Today, I continue to grieve the loss of my mother at different moments in my life – most recently when I experienced the birth of my first child, yet with the help of family, friends and grief counselors through the years, I’ve learned ways to cope with her absence by keeping her memories alive.
I’ve found healing by sharing memories of my mom with my family, putting
together a booklet of “words of wisdom” by Lois Chase, excerpted from
letters she wrote to each of her children. I’ve also found that volunteering for causes like the ALS Association helps channel purpose into something I sometimes can’t make sense of.
Personally, I’ve found my faith in God to be empowering, along with knowing that my mom continues to “be with me,” my guardian angel of sorts, even though she is not here on Earth, and that someday we’ll be together again. Finally, I relish in the marvelous relationship I now have with my 18-month-old daughter each and every day, because I know what a glorious gift that is.
Cristin Chase Mammarelli is a freelance writer and mother residing in Nashville.
GRIEVING SUPPORT:
Alive Hospice, 327-1085
Located in Nashville, serving eight counties
Gilda’s Club, 329-1124
Located in Nashville, for children who have experienced the loss of a parent to cancer
Hospice of Murfreesboro, 896-4663
Located in Murfreesboro, serving Rutherford and parts of surrounding counties
Willowbrook Hospice, Inc., 791-8499
Located in Franklin, serving 15 counties
HELPING CHILDREN DEAL WITH GRIEF:
- Encourage children to remember their loved ones and talk openly about memories – good or bad. Remembering loved one helps children heal.
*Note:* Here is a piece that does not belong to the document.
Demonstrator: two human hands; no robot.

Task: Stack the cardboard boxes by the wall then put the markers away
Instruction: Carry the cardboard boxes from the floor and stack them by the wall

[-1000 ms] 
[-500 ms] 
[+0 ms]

- Whenever possible, offer children choices in what they do or don’t do to memorialize the deceased and ways to express their feelings about the death. They can make a scrapbook, a memory box or write a letter to their loved one.
- Children grieve cyclically. Expect their grief to revisit in cycles throughout their childhood or adolescence.
- Expect children to mourn the deceased and the environment that existed before the death. Children may grieve the “changed” behavior of family and friends. Keep regular routines as much as possible.
- Use community and national resources, grief camps, books about grieving and websites to learn more about helpful ways to deal with the loss of a loved one.
- Above all, provide ongoing love and support.